Hi All,
Greetings!
I am currently working on a scenario where entities need to be extracted from inbound emails using the Email Channel in version 24.2.2.
The challenge is that the incoming emails are completely unstructured, with no predefined or consistent format. I initially attempted to address this by training the email parser (pxEmailParser) using a set of sample emails. While this worked initially, an issue has emerged when new email formats are introduced and trained. Specifically, it has been observed that some of the previously trained email formats— which were functioning correctly—stop working after new training sessions.
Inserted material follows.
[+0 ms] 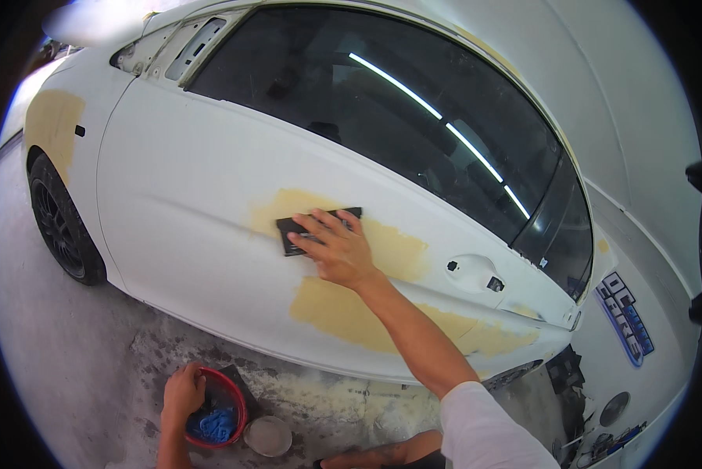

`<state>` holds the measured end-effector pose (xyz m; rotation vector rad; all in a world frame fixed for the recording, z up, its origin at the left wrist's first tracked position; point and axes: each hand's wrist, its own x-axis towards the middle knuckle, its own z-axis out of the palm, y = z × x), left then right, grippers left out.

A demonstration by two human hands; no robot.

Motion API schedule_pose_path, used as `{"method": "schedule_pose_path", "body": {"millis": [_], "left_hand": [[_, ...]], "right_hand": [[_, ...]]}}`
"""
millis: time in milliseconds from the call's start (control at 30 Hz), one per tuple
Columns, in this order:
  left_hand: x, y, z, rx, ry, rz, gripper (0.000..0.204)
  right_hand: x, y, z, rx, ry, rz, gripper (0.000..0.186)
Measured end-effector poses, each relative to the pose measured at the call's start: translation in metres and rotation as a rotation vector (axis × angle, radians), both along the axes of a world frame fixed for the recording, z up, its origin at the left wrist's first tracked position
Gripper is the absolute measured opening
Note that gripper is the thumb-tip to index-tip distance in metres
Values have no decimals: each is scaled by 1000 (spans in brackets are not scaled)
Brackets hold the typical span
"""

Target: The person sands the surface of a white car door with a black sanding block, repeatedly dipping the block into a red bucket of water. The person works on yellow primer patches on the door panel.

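Note:
My right hand (342, 248) presses a black sanding block (290, 241) flat against the white car door (179, 180), fingers spread over its top. The block lies on a patch of tan body filler (394, 248) beside the body line. A second tan patch (339, 309) lies lower on the door, partly behind my right forearm. Down at the left, my left hand (183, 393) is closed over the rim of a red bucket (240, 400) on the floor. A blue cloth (218, 426) sits inside the bucket.
A round grey container (268, 436) stands beside the bucket. The dark window (382, 102) and an uncovered handle recess (476, 272) are above and right of my right hand. A front wheel (58, 223) is at the left. Pale dust and wet spots mark the floor (351, 414).

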<state>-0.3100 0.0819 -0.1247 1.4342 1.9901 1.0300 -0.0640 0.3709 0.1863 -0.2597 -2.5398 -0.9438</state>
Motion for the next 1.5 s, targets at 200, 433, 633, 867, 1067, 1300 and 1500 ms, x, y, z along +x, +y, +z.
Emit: {"method": "schedule_pose_path", "body": {"millis": [200, 433, 633, 867, 1067, 1300, 1500], "left_hand": [[17, 3, -7, -39, 21, -193, 39], [24, 8, -18, -58, 75, -86, 38], [39, 17, -22, -130, 41, -293, 40], [23, 12, -24, -110, 146, -146, 40], [35, 25, -18, -183, 104, -257, 42], [30, 14, -26, -193, 145, -241, 44], [33, 20, -32, -281, 116, -303, 45]], "right_hand": [[104, 12, 27, 166, -143, 25, 44], [7, 7, 11, 13, -140, 92, 46], [77, 2, 45, 220, -197, 126, 42], [-13, 19, 23, 149, -186, 128, 49], [101, 47, 18, 255, -207, 65, 43], [-13, 9, 21, 138, -127, 78, 47], [58, 13, 21, 296, -94, 139, 28]]}}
This appears to be caused by incorrect classification of the subject, body, and signature by the email parser. Given that regular retraining is not feasible, waiting for the model to gradually become robust is not a practical option.
As an alternative, I am considering removing the email parser entirely. However, this introduces another challenge: the email signature. In several cases, information present in the signature section leads to incorrect identification of both entities and intent.
Therefore, I would like to seek guidance from the community on the following:
-
Is there a reliable way to filter out or isolate only the signature portion from inbound emails?
-
Can this be achieved even when the signature appears in trailing email content (for example, in forwarded or replied messages)?
Any suggestions, best practices, or approaches to handle this scenario would be greatly appreciated.
Thanks & regards,
Viswanath